Consequently, under article 71.5 of the VAT Code, the court determines that the taxable value can only be rectified when the taxpayer proves that the buyer was made aware of the rectification or that the difference in tax was reimbursed.

Hence, the court concludes that the correction of the taxable value would only be valid if there was evidence of those elements and if that evidence was reflected in the taxpayer’s accountancy records. The court fully dismisses the elements provided in the proceedings, focusing solely on the fact that the evidence was not reflected in the taxpayer’s accountancy records at the date of the tax inspection, in accordance with what is established in article 71.5 of the VAT Code, and in articles 17.3 b) and 115 of the CIT Code.

On the other hand, the court believes that, in the case under analysis, the tax authorities did not have the burden of requesting the presentation of evidence attesting that the buyer was made aware of the correction or that the tax was reimbursed, not only because the keeping those elements in the accountancy is the only proof admissible for this purpose, but also because the taxpayer failed to provide this evidence during the administrative procedure, even after being notified of the tax inspection report.

Therefore, the court rules on the legality of the additional VAT settlement, setting forth a correspondence between the concept of “possessing” and the concept of “archiving in the accountancy,” further concluding that the burden of presenting the said elements falls on the taxpayer, with the tax authorities having no responsibility to request this evidence during the administrative procedure.

Administrative Arbitration Center

Decision of November 8, 2015

Case no. 63/2015-T

VAT – Invoices; error

The Arbitration Court rules on whether the taxpayer is able to recover the excess tax paid to the State, after paying VAT at the normal rate in the invoices issued to customers by its tourist establishment, reporting and delivering this amount to the State, and after subsequently considered that the VAT due should have been the result of applying a reduced rate, without rectifying the underlying invoices, even though aware that the fixed price included VAT (which was contractually payable by the claimant).

The Arbitration Court begins by stating that, having proven that the taxpayer economically borne the tax, there is no reason why any excess amount should not be refunded, if the illegality of the initial self-assessment is proven.

However, the Arbitration Court considers that self-assessment made by VAT taxpayers within the periodical VAT return can only be annulled, even within a judicial proceedings, insofar as the VAT is not included in the invoice or equivalent document issued to the customer.

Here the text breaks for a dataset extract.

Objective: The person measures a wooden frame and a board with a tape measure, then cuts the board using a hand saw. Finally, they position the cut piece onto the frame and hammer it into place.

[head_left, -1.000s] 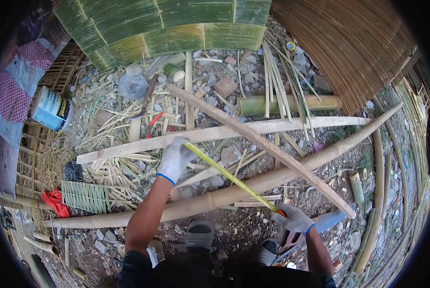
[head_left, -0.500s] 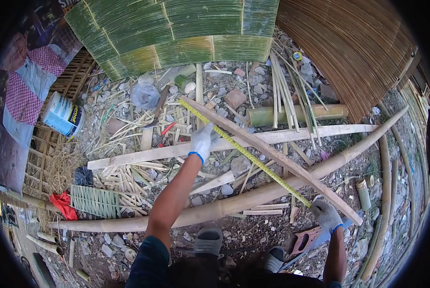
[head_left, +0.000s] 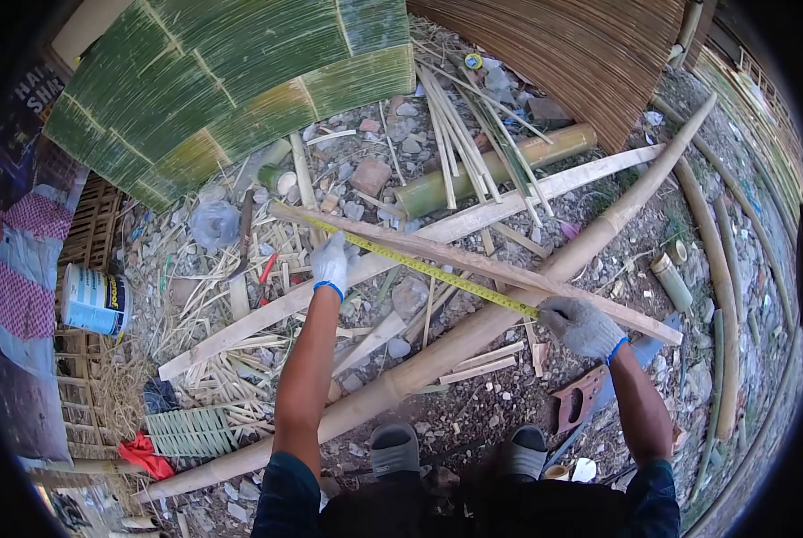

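Note:
A wooden plank point(head_left: 473, 260) lies slantwise across a longer pale board point(head_left: 563, 182) and a thick bamboo pole point(head_left: 392, 387). Along its near side stretches a yellow tape measure point(head_left: 437, 273). My left hand point(head_left: 331, 266), in a white glove with a blue cuff, is closed on the tape near its far-left end. The other end runs into my right hand point(head_left: 583, 326), gloved in grey-white, whose fingers curl around it beside the plank. Any tape case is hidden inside that hand. A handsaw point(head_left: 577, 400) lies on the ground below my right forearm.
Woven green bamboo matting point(head_left: 240, 72) and a brown slatted panel point(head_left: 581, 54) stand at the back. Left are a paint bucket point(head_left: 95, 301), a curved blade point(head_left: 244, 235) and a red cloth point(head_left: 145, 455). Bamboo strips point(head_left: 460, 134), stones and short bamboo pieces point(head_left: 671, 282) litter the ground.
The view has turned. My right hand has moved up closer to the plank, farther from its near end. My left hand is nearer the tape's end, and the tape lies closer along the plank.

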`<state>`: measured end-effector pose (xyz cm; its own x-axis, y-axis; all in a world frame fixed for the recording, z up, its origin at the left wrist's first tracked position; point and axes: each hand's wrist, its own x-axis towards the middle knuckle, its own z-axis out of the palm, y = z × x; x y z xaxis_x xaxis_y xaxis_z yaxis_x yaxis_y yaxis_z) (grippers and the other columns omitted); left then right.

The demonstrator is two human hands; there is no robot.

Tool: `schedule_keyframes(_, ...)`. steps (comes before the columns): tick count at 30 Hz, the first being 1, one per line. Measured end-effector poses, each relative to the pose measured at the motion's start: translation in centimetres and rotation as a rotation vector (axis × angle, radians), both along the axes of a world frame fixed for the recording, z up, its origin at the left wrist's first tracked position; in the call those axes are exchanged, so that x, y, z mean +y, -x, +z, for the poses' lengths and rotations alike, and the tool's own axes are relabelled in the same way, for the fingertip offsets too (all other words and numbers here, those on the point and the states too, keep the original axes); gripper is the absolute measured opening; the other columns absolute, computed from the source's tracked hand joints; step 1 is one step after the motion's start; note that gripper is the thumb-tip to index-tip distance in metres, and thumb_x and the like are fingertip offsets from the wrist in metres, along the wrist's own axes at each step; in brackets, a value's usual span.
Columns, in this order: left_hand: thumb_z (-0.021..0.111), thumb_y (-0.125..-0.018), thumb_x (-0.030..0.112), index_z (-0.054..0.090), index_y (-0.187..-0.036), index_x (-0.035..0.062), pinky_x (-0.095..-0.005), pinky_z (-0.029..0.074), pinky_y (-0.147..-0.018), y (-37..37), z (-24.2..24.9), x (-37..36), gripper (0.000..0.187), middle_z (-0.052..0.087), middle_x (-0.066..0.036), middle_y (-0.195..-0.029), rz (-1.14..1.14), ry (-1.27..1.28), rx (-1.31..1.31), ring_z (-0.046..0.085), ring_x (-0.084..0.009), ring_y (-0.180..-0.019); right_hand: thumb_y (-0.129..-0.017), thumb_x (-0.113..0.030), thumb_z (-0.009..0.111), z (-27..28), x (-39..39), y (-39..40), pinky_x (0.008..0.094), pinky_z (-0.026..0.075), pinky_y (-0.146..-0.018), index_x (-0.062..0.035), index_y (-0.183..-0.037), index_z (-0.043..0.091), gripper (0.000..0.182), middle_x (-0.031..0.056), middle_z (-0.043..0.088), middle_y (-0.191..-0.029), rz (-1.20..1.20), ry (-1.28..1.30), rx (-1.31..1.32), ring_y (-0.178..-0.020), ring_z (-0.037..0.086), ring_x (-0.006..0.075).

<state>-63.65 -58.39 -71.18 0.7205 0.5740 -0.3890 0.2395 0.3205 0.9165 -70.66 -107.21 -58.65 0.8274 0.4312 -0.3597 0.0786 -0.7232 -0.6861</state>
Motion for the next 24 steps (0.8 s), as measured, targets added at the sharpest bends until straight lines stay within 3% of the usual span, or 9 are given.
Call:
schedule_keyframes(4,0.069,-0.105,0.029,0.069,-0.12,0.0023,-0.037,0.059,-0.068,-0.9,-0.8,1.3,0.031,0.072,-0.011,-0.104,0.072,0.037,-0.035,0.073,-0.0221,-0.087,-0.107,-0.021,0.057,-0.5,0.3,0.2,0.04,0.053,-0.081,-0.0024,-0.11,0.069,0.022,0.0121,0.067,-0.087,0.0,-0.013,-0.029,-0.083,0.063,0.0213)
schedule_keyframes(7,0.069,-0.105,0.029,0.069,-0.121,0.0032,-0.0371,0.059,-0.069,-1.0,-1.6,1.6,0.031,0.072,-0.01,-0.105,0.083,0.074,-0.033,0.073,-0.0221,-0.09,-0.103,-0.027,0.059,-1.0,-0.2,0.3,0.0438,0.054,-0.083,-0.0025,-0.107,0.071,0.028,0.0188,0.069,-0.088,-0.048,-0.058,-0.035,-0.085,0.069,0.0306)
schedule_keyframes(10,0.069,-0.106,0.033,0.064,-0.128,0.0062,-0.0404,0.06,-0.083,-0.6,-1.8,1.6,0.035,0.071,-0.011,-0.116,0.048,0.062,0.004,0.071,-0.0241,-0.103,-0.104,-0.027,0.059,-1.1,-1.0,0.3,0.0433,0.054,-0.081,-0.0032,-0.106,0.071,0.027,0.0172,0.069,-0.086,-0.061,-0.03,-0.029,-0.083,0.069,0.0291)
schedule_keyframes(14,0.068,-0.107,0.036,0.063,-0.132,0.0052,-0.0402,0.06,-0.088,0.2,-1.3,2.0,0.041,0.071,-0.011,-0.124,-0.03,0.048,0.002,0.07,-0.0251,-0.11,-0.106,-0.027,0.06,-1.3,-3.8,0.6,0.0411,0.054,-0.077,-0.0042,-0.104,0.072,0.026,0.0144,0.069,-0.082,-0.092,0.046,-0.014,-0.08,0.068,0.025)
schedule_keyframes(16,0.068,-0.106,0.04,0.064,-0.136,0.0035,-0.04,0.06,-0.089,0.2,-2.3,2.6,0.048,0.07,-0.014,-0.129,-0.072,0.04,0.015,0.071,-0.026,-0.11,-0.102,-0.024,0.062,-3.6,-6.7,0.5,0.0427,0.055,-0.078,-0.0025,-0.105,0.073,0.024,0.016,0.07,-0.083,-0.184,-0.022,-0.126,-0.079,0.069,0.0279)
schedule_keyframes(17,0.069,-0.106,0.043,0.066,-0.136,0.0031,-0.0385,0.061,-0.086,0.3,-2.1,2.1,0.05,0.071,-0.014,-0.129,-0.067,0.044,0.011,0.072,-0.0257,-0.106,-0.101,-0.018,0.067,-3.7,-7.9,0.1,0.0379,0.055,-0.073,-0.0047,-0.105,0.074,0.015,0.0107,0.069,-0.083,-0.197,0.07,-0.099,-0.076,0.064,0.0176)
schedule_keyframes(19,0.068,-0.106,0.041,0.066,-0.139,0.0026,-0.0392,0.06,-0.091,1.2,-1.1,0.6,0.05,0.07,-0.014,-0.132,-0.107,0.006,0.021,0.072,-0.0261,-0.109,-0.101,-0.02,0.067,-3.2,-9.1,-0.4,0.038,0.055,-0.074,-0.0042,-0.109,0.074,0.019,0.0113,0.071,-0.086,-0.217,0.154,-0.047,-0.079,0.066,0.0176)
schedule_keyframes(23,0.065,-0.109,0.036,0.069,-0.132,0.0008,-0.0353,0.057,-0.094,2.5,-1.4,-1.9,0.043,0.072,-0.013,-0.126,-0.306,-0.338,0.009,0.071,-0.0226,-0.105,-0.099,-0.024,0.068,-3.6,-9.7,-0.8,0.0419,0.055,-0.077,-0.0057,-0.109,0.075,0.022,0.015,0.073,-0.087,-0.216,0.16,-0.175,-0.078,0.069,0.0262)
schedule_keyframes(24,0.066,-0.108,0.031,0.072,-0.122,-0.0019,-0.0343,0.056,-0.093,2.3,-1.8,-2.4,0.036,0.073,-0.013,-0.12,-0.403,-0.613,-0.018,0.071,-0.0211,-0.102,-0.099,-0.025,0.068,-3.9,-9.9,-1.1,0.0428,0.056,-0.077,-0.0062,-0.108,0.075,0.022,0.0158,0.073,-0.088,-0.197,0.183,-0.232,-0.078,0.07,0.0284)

Therefore, according to the court, issuing a new invoice to the customers is a logical result of the nature of VAT regime, allowing the customers to deduct the VAT.

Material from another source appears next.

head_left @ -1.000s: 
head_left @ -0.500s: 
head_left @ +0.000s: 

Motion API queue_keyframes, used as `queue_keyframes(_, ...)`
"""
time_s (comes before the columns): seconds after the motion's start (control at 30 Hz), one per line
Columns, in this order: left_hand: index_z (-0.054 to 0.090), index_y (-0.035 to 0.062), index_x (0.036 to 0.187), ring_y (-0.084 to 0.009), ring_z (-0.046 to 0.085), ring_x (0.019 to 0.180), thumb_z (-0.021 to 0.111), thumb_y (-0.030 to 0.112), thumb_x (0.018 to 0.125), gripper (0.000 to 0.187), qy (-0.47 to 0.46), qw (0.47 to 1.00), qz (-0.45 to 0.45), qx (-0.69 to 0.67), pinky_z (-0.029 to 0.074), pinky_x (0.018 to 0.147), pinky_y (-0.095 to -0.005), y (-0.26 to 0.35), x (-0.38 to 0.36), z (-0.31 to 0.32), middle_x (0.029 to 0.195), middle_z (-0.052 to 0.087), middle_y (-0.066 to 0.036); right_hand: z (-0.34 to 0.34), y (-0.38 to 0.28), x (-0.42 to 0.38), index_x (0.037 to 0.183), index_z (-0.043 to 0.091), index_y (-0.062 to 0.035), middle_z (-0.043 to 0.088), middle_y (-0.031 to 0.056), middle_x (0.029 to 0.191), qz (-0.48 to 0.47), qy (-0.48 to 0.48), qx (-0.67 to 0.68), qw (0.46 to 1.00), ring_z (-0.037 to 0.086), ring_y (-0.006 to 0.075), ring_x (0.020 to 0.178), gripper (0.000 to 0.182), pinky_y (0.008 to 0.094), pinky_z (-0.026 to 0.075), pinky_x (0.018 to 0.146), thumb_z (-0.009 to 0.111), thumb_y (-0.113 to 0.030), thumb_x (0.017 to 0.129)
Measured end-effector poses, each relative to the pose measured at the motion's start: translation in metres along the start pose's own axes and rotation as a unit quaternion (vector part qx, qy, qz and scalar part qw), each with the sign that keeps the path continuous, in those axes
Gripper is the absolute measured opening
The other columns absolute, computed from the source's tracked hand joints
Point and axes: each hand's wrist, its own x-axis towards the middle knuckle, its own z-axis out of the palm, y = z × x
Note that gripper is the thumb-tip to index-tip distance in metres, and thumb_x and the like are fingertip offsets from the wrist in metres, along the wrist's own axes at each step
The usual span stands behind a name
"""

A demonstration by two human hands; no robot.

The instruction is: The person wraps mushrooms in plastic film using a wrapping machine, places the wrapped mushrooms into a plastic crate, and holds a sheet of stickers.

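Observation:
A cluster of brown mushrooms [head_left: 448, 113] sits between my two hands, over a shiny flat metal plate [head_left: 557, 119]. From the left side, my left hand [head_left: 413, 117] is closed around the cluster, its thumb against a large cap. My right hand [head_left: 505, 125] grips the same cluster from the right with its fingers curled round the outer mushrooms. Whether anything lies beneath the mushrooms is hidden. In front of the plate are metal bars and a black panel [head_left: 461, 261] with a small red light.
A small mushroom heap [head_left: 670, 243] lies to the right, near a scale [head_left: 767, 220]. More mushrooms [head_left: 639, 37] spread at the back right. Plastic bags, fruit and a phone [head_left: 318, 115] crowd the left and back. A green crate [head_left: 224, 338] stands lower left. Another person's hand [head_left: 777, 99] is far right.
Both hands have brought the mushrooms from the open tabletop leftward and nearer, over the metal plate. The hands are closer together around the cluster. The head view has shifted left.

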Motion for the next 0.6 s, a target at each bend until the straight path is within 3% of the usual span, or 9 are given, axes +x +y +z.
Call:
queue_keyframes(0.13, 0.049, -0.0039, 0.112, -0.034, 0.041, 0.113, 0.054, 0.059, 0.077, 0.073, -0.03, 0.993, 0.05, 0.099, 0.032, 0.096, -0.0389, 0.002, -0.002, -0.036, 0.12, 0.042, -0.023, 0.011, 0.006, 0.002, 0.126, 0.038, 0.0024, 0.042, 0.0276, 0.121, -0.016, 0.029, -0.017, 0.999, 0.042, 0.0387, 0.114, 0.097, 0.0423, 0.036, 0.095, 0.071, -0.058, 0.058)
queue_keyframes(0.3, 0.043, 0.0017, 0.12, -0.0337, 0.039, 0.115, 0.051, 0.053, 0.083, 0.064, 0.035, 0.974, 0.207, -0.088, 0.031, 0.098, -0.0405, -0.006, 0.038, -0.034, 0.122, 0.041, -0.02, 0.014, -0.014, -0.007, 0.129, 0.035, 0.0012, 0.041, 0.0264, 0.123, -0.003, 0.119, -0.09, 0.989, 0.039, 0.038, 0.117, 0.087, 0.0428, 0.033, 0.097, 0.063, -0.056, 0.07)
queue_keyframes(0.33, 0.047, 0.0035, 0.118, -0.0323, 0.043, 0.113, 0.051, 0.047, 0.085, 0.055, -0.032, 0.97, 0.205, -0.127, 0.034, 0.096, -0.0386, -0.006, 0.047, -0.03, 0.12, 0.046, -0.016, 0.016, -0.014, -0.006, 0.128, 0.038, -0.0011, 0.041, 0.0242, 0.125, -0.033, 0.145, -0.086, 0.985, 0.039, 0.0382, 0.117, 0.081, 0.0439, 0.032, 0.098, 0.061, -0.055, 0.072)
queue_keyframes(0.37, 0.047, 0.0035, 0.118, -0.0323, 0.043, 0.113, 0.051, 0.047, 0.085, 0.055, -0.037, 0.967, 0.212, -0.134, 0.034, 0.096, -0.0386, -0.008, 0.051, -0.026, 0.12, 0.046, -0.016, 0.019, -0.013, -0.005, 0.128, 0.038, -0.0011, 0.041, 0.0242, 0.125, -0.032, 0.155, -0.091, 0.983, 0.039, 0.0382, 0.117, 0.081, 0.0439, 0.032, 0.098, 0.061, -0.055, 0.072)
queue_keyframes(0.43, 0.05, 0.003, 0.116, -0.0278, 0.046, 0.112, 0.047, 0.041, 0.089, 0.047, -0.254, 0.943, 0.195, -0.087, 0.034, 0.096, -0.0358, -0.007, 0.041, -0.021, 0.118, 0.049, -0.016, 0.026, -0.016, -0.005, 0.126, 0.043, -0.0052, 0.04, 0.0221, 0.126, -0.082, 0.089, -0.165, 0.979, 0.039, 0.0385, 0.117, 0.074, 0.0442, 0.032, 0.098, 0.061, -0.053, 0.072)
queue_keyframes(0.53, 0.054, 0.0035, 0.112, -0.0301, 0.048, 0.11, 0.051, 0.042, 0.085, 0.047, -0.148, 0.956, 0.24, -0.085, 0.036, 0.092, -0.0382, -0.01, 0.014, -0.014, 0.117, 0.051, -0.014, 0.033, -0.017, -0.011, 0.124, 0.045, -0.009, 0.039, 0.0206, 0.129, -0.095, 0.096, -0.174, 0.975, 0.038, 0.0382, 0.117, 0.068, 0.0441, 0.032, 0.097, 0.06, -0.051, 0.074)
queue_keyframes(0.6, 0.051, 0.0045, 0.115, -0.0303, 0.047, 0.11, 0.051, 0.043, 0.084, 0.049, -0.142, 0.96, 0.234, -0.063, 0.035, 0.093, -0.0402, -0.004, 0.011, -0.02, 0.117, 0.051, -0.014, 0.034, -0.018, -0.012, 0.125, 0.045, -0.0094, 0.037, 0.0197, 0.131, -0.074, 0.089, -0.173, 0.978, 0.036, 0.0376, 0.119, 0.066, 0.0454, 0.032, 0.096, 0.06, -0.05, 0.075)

Consequently, the Court concludes that, for these VAT self-assessment to be annulled, the invoices issued at a VAT rate of 23% must be corrected in accordance with legal terms, to show the VAT at a reduced rate under articles 78.1 and 97.3 of the VAT Code.

The Arbitration Court concludes by stating that, even if the transactio ns were taxable at a reduced rate, and not at the rate applied, this would make unlawful the charges made by the claimant itself, in the invoices issued, and not the self-assessments made by the claimant, under article 29.1 of the VAT Code.